Табия тридцать два - страница 8



. В конце концов, решающее значение имели не ядерный арсенал и не высокие цены на нефть, позволявшие докризисной России тратить миллиарды на армию; агрессивная имперская политика велась ведь и раньше, задолго до изобретения баллистических ракет и нефтяных фьючерсов. И значит, полагали мы, в самом начале России новой, в этом многообещающем дебюте, уже затаилась ошибка – и если ее не выявить и не устранить, то никакой Парламент, никакой Карантин не уберегут нашу родину от страшных рецидивов империализма. Так, Кирилл! Требовалось обнаружить и решительной рукой вырвать корень зла.

* * *

Будь у Кирилла чуть больше кулинарного опыта, он бы оценил, как замечательно сочетается «корень зла» с черным крепким сладким краснодарским чаем, предложенным Уляшовым. Но у Кирилла такого опыта нет, и он, слушая Д. А. У., наоборот, совершенно забывает о клетчатой кружке, грустно остывающей на ферзевом фланге стола.

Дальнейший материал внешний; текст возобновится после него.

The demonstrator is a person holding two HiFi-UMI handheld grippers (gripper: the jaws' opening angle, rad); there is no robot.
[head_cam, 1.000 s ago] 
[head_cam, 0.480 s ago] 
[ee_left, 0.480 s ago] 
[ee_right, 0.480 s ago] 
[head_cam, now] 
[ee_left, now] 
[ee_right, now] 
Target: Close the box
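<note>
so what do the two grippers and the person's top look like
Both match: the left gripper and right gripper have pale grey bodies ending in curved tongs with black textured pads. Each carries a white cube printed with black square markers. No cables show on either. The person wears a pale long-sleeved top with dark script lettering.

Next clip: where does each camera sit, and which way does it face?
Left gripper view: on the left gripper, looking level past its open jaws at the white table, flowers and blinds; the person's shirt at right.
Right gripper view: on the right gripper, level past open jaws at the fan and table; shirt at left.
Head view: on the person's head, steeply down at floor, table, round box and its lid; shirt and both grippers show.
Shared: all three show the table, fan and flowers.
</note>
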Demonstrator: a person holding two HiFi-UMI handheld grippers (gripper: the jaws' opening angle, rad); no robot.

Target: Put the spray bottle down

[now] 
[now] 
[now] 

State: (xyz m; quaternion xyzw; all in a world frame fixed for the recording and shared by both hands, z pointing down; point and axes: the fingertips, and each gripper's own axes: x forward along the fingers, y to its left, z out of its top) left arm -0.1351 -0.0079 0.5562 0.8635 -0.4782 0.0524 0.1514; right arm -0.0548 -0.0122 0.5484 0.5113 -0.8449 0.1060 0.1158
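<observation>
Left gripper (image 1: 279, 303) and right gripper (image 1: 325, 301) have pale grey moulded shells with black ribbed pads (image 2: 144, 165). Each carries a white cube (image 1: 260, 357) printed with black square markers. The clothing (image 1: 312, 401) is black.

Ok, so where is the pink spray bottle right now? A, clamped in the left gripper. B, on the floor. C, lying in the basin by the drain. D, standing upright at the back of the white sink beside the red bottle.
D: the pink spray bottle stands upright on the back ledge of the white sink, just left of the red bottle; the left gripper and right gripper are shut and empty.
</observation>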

А «корень зла» тем временем господствует в центре (беседы).

– Нельзя сказать, Кирилл, чтобы наша группа представляла собой какой-то очень могучий think tank; нас было не слишком много, а сами идеи, разрабатываемые нами, высказывались и раньше (Элиф Батуман об этом писала и другие). Но зарубежные эксперты плохо ориентировались в новом российском контексте, а люди внутри страны гораздо больше думали о физическом выживании; так и вышло, что, кроме нас, обозначить проблему оказалось некому. Главную роль сыграли в той истории мои старшие товарищи – академик Леонид Афанасьевич Зырянов (специалист по русской филологии) и экономист Виктор Альджернонович Туркин (как раз избранный премьер-министром посткризистого Правительства); они и объяснили всем популярно, что не так с Россией и с русским народом, откуда лезет империализм. Анализ ими был проведен безжалостный и бесстрашный, максимально нелицеприятный; результаты тогда многих шокировали. М-м, извините меня, Кирилл, за странный вопрос, но – пробовали ли вы когда-нибудь читать русскую художественную литературу XIX или XX века?

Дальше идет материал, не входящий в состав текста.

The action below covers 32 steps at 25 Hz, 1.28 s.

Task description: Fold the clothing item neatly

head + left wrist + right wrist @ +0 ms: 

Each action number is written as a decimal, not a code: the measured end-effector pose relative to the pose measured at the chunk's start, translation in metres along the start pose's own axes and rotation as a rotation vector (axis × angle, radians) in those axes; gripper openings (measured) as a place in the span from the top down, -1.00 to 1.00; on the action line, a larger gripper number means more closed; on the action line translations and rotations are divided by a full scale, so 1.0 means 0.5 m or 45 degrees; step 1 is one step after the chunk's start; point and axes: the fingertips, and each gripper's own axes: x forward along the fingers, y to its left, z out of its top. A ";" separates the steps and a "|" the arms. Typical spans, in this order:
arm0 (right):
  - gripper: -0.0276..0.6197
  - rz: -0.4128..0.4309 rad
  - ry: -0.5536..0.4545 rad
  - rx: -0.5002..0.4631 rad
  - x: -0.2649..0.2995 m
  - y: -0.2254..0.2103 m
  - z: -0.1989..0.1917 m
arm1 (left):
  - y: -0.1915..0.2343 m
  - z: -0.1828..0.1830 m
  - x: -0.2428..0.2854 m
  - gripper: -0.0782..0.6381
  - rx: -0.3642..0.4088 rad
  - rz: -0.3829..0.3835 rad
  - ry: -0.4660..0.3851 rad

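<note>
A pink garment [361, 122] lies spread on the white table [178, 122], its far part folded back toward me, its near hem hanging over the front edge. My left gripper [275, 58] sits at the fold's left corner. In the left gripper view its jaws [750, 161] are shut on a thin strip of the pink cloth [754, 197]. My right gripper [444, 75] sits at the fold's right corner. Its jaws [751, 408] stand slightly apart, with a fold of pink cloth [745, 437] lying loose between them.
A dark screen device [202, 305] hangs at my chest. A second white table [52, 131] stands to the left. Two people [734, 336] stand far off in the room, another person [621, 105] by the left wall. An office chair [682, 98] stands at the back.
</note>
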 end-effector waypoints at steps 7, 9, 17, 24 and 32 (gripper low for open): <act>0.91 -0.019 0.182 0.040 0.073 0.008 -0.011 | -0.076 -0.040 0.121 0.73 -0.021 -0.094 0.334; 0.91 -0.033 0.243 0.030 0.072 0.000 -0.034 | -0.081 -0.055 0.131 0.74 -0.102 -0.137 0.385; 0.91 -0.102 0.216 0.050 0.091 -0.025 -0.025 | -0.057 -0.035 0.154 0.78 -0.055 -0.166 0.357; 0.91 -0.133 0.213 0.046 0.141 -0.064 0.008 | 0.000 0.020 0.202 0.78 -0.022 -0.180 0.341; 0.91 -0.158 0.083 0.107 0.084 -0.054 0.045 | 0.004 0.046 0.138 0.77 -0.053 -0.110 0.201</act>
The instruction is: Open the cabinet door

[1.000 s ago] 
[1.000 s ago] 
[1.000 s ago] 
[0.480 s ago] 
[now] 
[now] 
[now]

Вопрос действительно странный, но Кирилл, и в самом деле листавший какие-то из книг той эпохи, решает воспользоваться случаем и щегольнуть познаниями.

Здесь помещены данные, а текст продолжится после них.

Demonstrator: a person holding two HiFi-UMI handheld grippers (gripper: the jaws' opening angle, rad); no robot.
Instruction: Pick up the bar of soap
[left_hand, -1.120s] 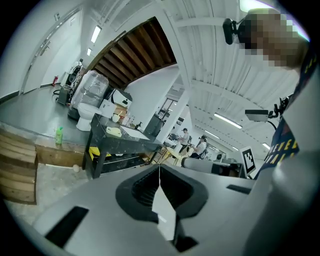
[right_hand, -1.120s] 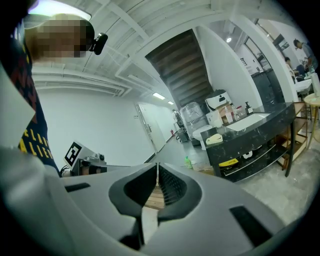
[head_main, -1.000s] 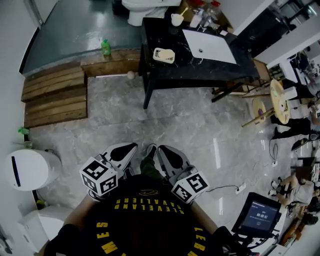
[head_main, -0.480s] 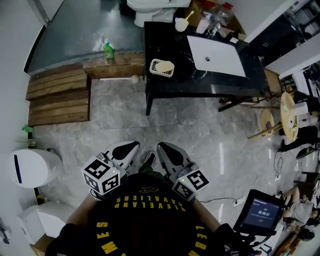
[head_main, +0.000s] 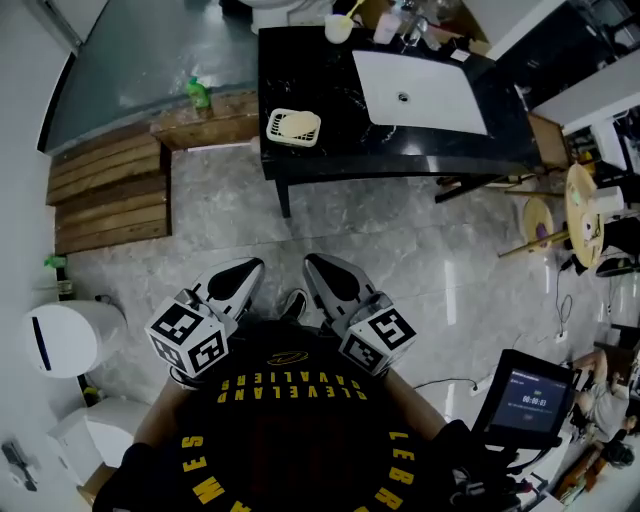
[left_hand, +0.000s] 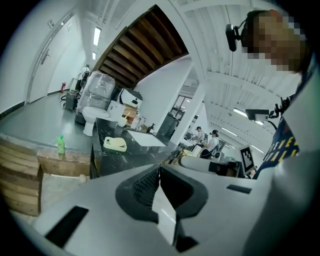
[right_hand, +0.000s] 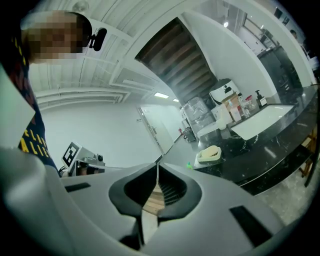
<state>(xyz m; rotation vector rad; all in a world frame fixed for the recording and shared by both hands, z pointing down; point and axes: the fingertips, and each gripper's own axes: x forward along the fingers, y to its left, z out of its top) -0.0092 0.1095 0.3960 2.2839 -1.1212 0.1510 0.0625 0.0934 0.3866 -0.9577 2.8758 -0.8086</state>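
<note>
Soap (head_main: 297, 123), a pale yellow bar in a cream slotted dish (head_main: 274, 131), sits at the near left corner of the black marble counter (head_main: 330, 105), well apart from the left gripper (head_main: 248, 270) and right gripper (head_main: 316, 266), both closed on nothing; the approach seems in hand, and next comes reaching over and opening.

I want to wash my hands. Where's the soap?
In the head view, the soap sits in its pale dish on the black counter's left end, left of the white sink.

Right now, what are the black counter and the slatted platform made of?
The black counter looks like polished stone, maybe marble, because it is glossy with white veins. The slatted platform looks like bare wood, with brown planks and gaps between them.
</note>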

– Да, Дмитрий Александрович, приходилось. Помню, у Льва Толстого в «Войне и мире» интересный дебютный ход: герои говорят на двух языках сразу, и выходит такая смесь «французского с нижегородским», как Пушкин шутил. Но в целом, конечно, совершенно некорректные вещи. Никакой логики передвижений; никакой внутренней необходимости: действие может повернуть в какую угодно сторону безо всяких последствий для произведения в целом (будто бы так и надо!); фигуры плохие, планы неясные, масса темпов тратится непонятно на что, единственная выявляемая стратегия автора – полный произвол (впрочем, это объяснимо, ведь автор один: как хочу, так и ворочу; солипсизм в чистом виде, да). Словом, я не удивлен, что теперь такие, хм, «творения» никто не читает. Скучно, натужно, тяжеловесно. Некрасиво. И главное: необязательно.

– Прекрасно сформулировали, Кирилл, по-капабланковски (просто и сильно)! Но, видите ли, настоящая беда заключалась совсем не в том, что российские авторы создавали скучные натужные тексты, которые сегодня почти невозможно читать. Ладно бы, и пускай бы не читали. Так ведь наоборот – читали, и преусердно (поверите ли мне?). Вот где трагедия, дорогой Кирилл! Читали всем домом, всем миром, всей страной, читали десятилетиями и столетиями, и преподавали в школах, и заучивали наизусть, и цитировали повсеместно, и исследовали, растрачивая на это народные деньги, и славили на любые возможные лады, и называли в честь писателей и поэтов пароходы, и аэропорты, и целые города, и ставили на площадях памятники, а если появлялся вдруг иной светлый ум и вопрошал, зачем же такое читать и тем более прославлять, так его подвергали остракизму, гнали с позором и не подавали руки. Но книги-то и были виновны в Кризисе.